What Recruiters Need To Know? / Why Do Recruiters Need To Know? (Part 1-The Candidate)

Vantage Points Header Joel ElvesonAS THE TITLE SUGGESTS,  this is part one of a two part series of articles that deals with recruiters from both sides of the hiring spectrum. In part one of the series I will focus on the job candidate by going over the information the recruiter needs you to provide and why this information is needed in order to successfully find t you a new position.

Staring with compensation it is important the recruiter knows how much you are being paid now in addition to your entire compensation package that would include bonuses and benefits. It is also vital the recruiter know when the expected date of you next raise along with an approximate idea of how much the raise will be. If there is any additional compensation such as commissions the recruiter will need to know that as well.

Why does the recruiter need this information?
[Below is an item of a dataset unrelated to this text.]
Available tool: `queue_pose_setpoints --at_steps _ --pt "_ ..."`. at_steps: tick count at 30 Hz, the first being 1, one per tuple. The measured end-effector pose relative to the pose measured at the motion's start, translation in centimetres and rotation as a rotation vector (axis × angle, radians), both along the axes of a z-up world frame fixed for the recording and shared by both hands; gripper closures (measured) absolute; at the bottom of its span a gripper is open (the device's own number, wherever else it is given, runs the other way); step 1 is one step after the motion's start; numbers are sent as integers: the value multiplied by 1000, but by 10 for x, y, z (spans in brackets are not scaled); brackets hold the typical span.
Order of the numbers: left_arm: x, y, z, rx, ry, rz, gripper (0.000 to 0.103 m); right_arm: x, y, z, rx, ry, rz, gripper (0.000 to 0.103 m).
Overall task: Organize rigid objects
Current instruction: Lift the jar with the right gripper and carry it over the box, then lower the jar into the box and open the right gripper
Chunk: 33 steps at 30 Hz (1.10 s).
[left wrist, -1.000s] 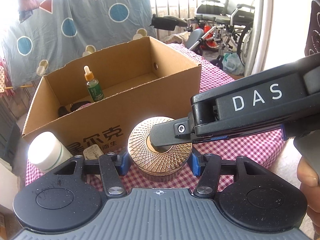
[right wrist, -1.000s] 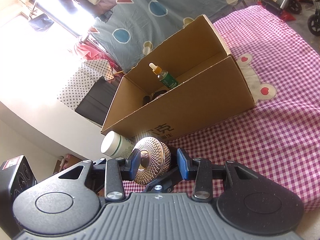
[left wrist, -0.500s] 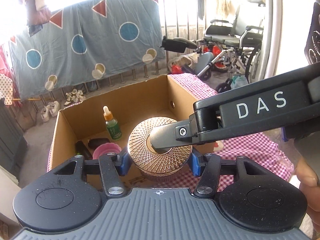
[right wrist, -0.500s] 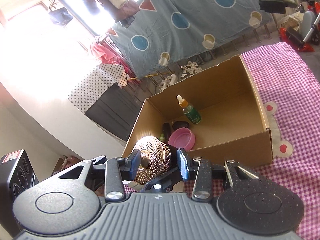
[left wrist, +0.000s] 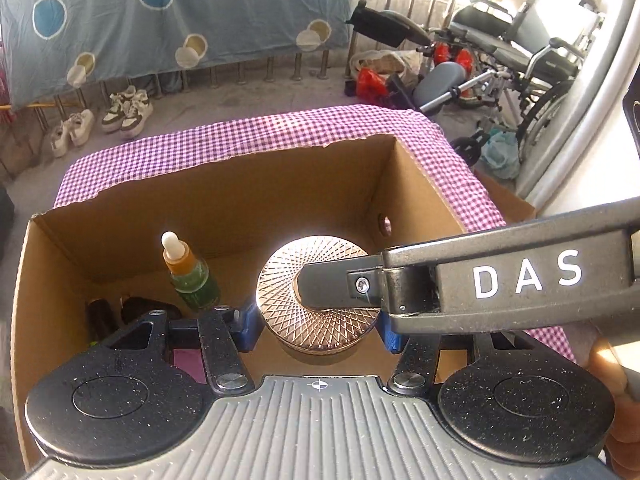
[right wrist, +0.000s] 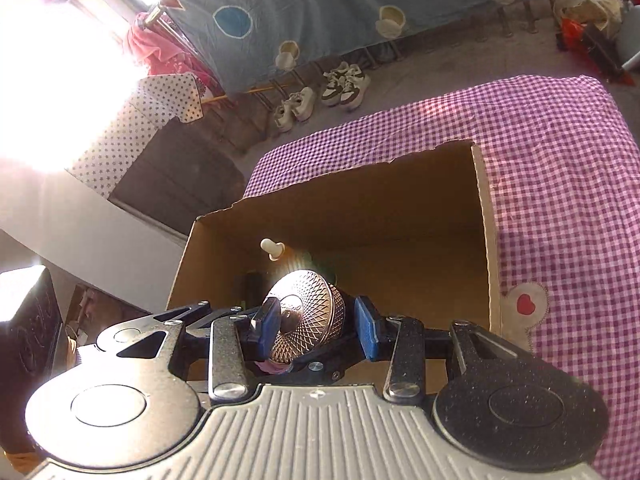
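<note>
A round copper-coloured tin (left wrist: 318, 312) with an engraved lid is held in the air over the open cardboard box (left wrist: 224, 216). My left gripper (left wrist: 318, 330) is shut on the tin's sides. My right gripper (right wrist: 316, 326) is shut on the same tin (right wrist: 312, 312), one finger across the lid and one under the base. In the box stand a green dropper bottle (left wrist: 188, 274), dark items (left wrist: 116, 316) and something pink (left wrist: 186, 360), partly hidden behind my left gripper.
The box stands on a table with a purple checked cloth (right wrist: 560, 208) that has a heart patch (right wrist: 525, 304). Beyond the table are shoes on the floor (left wrist: 124, 108), a hanging blue sheet and a wheelchair (left wrist: 520, 52).
Both grippers have carried the tin up from the table in front of the box to above the box's inside. The white bottle beside the box is out of view.
</note>
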<state>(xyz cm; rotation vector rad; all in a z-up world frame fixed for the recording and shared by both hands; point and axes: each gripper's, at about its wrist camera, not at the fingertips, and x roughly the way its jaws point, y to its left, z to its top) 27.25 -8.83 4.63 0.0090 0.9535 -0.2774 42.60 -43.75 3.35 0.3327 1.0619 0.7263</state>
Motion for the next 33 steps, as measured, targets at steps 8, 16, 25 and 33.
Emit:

To start with if your complete compensation is not revealed the recruiter unknowingly will be presenting you an offer with a seemingly higher base but a downgrade in overall compensation. If you are making “X” amount of dollars per year and the position is paying “X” amount of dollars per year the raise or bonus you are expecting puts you into a different income bracket. The recruiter will want to make sure they can slot you into the salary ranger the client has provided. Your benefits package is also crucial especially if you have family coverage. Loss of that may significantly reduce the attractiveness or practicality of this new potential positon.

Next series of necessary information deals with your experience. From you resume the recruiter can see the total amount of years’ experience you have however the depth of your experience must be explained. If you have experience in different industries doing different work in each the recruiter will need to know why you have made these changes. Also in terms of experience if the opportunity represents a horizontal move as opposed to a higher position (assuming you are qualified) why would you be interested in this opportunity?
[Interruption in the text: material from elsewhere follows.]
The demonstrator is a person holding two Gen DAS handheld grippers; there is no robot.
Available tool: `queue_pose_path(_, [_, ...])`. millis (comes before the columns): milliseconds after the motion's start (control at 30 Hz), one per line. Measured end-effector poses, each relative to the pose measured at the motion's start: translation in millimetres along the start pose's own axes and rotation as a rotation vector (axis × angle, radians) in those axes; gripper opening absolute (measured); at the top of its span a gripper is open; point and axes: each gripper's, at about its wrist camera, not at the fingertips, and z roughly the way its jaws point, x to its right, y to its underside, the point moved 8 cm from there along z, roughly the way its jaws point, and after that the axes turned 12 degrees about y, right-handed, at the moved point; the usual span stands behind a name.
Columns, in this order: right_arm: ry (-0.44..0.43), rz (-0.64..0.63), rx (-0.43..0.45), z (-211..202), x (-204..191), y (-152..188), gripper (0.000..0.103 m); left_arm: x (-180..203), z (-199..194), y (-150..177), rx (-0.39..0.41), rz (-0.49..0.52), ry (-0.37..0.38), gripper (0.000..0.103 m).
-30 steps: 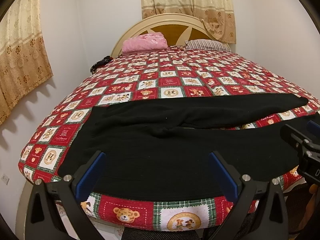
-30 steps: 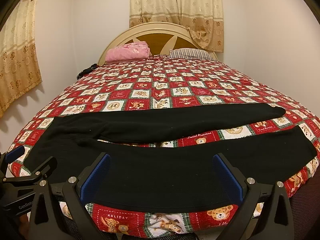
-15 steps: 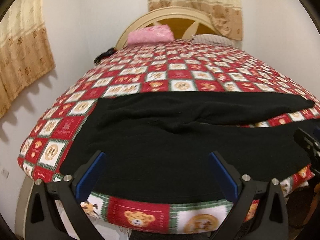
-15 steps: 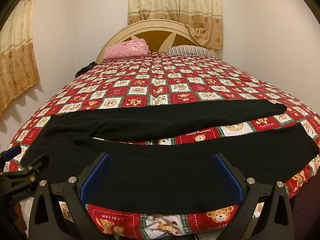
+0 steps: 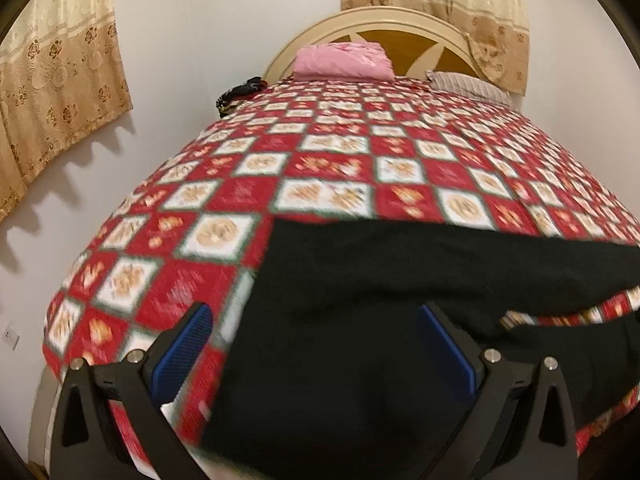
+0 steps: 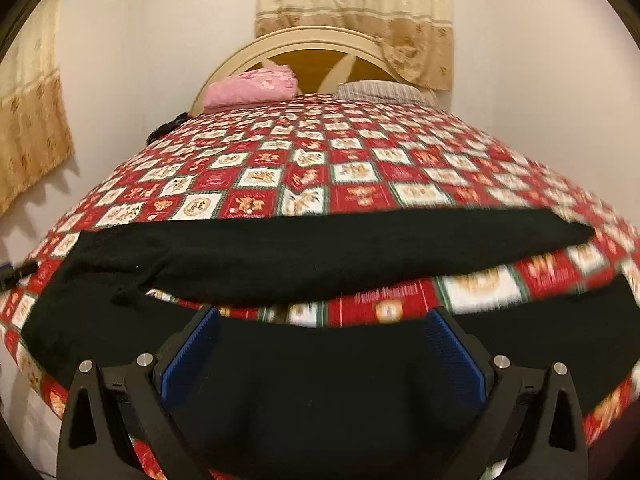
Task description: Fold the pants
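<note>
Black pants (image 5: pixel 380 280) (image 6: pixel 320 252) lie spread across the near end of the bed, waist at the left, two legs running right with a strip of quilt between them. My left gripper (image 5: pixel 314 344) is open just above the waist end, its left blue pad over the quilt and its right pad over black cloth. My right gripper (image 6: pixel 322 344) is open over the near leg (image 6: pixel 320 380), close to its far edge. Nothing is held between either pair of fingers. The left gripper's tip (image 6: pixel 16 274) shows at the left edge of the right wrist view.
The bed carries a red, white and green checked quilt (image 5: pixel 340 168) (image 6: pixel 360 172). A pink folded cloth (image 5: pixel 344 60) and a striped pillow (image 6: pixel 380 92) lie by the cream headboard (image 6: pixel 312 40). A dark item (image 5: pixel 240 92) sits at the bed's left edge. Curtains hang on both walls.
Both grippers have moved forward and lower toward the pants. The left one has also shifted left to the waist end. Both stay open.
</note>
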Motion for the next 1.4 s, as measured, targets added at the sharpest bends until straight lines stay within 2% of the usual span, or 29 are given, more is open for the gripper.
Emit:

Why does the recruiter need this information? The recruiter collects this information to make sure you are being presented for the right position for you. Changes or rumors of change within the organization you are working for now may convince you the quickest path to a new job is to continue doing what you have been doing with the hope you can be placed in a company that promotes from within. If the role you are in is one that you would like to stay in the recruiter needs to know this in the event with whom the recruiter is working with should inquire about your career goals while also wanting to know why you are willing to make a horizontal move.

Your prior work history in terms of why you left your prior jobs is extremely important for the recruiter to know especially if you have had a series of short term jobs that you stayed at one year or less. Gaps in employment lasting one year or more needs to be explained. You may have gone back to school during that time. Perhaps you were taking care of a sick relative. The answers you provide in addition to your tonal inflections must be convincing. Misrepresentation of facts can result in removal from consideration. Background checks are conducted usually as a pre cursor to officially being hired. Mistakes or errors on the part of the background check company do happen so make sure you can clear up any discrepancies that show up. It is not unheard of for you to get hired and during the probation period a background check is conducted. False or misleading information is grounds for termination.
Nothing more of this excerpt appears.